L’autre match que les Algériens n’ont encore pas gagné
Par Kaddour Naïmi – Notre équipe nationale de football obtient une belle victoire, cependant après une vingtaine d’années d’effort, cependant félicitations à l’équipe ! Quelle liesse bien conquise ! Mais pourquoi ce «one, two, three, viva l’Algérie !» ? Trois mots en anglais, la langue des ex-coloniaux et des actuels néocoloniaux ; un mot en espagnol, celui d’une ex-oligarchie coloniale ; et, enfin, un mot français, de l’ex-oligarchie colonisatrice de l’Algérie. Mais, au contraire, aucun mot du peuple. Absolument aucun.
De par le monde, a-t-on vu un peuple chanter une victoire sportive en employant d’autres mots que ceux qu’ils parlent dans leur vie courante ? Voir des Algériens chanter l’Algérie mais pas dans leur langue quotidienne, est-ce normal ?
N’est-ce pas là une défaite linguistique ? Mais pourquoi pas «wahed, zouj, tlata, tahya el-jazaïr !» ? Cette expression est-elle méprisable ? Que des ex-colonisateurs ou nouveaux néo-colonisateurs le pensent, c’est dans leur infâme nature. Mais le peuple algérien peut-il tomber dans une telle aliénation néocoloniale, d’autant plus qu’il est légitimement fière de son algérianité ?
Un peuple doit employer sa langue maternelle, sa langue de communication quotidienne, pour fêter une victoire.
A qui la faute ? D’abord, aux intellectuels et aux politiciens algériens, partisans du français comme «butin de guerre», ou de l’arabe classique moyen-oriental comme «retour aux sources». A ce sujet, un essai a été publié, sans avoir eu absolument aucun écho (1). Combien d’intellectuels algériens savent que les langues anglaise, française et espagnole ont été littéralement créées par un groupe restreint d’intellectuels ? Ils eurent la liberté d’esprit, l’intelligence et le courage de renoncer à la langue oligarchique dominante de l’époque, le latin, et, s’intéressant uniquement aux langues vernaculaires respectives, ils démontrèrent à la caste des pharisiens de l’époque que les langues populaires sont susceptibles de développement jusqu’à devenir des langues à part entière. Ce qui se réalisa.
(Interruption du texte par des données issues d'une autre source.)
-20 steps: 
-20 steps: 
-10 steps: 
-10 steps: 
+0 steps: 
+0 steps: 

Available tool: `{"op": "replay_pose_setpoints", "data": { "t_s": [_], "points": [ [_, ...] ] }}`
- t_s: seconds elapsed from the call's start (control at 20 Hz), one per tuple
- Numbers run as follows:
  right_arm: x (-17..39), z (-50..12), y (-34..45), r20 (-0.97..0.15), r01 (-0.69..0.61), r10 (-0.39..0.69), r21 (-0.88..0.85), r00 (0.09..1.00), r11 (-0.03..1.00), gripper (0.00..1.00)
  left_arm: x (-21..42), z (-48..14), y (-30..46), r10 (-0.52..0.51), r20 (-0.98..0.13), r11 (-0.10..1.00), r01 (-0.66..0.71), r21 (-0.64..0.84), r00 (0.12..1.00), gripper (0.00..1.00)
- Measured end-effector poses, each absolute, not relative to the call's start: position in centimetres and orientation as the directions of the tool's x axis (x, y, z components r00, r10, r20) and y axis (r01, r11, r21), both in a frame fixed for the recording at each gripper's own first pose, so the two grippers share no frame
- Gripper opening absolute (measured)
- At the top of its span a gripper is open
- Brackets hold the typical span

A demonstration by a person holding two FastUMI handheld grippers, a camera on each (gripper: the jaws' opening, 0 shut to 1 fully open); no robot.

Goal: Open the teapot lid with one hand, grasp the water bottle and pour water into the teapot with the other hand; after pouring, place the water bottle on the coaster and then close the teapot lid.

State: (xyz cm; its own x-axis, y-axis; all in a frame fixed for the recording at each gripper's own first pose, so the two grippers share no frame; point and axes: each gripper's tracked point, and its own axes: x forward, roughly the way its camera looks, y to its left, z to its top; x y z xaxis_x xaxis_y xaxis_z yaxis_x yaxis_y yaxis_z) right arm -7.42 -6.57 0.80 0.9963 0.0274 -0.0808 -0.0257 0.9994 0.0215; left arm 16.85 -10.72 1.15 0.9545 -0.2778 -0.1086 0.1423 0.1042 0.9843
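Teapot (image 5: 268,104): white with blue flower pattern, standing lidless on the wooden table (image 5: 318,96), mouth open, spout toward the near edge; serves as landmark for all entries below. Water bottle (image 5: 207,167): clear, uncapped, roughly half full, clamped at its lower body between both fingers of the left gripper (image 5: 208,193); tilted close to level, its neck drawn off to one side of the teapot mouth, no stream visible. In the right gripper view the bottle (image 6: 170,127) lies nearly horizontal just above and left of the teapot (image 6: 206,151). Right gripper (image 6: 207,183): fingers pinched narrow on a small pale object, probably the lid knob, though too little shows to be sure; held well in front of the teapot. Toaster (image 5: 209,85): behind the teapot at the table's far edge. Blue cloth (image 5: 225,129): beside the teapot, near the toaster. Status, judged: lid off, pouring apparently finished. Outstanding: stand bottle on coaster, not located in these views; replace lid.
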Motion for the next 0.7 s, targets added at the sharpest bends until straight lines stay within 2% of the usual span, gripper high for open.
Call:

Dans le passé, j’eus la grande surprise de lire un très intéressant article. Parlant de «tentative de meurtre contre la culture populaire», il commençait ainsi : «Qu’aurait été l’Algérie si on avait osé institutionnaliser le dialecte algérien au lendemain de l’indépendance ? Peut-être une grande nation.» (2)
En effet, c’est ainsi que devinrent grandes les nations qui osèrent institutionnaliser leur dialecte national comme langue à part entière. Ainsi, ils montrèrent leur légitime fierté nationale, autrement dit, leur indépendance linguistique et le redevable respect de leur peuple.
Est-il encore possible de rêver à une victoire linguistique du peuple algérien ? Où est l’équipe d’intellectuels algériens qui osera offrir au peuple algérien cette victoire linguistique, nettement plus positive qu’une victoire sportive ?
K. N.
(1) Défense des langues populaires : le cas algérien, librement disponible ici : https://www.editionselectronslibres-edizionielettroniliberi-maddah.com/ell-francais-sociologie-oeuvres-defense_langues_populaires.html
(2) Que l’auteur m’excuse, je n’ai pas retrouvé la référence concernant la citation.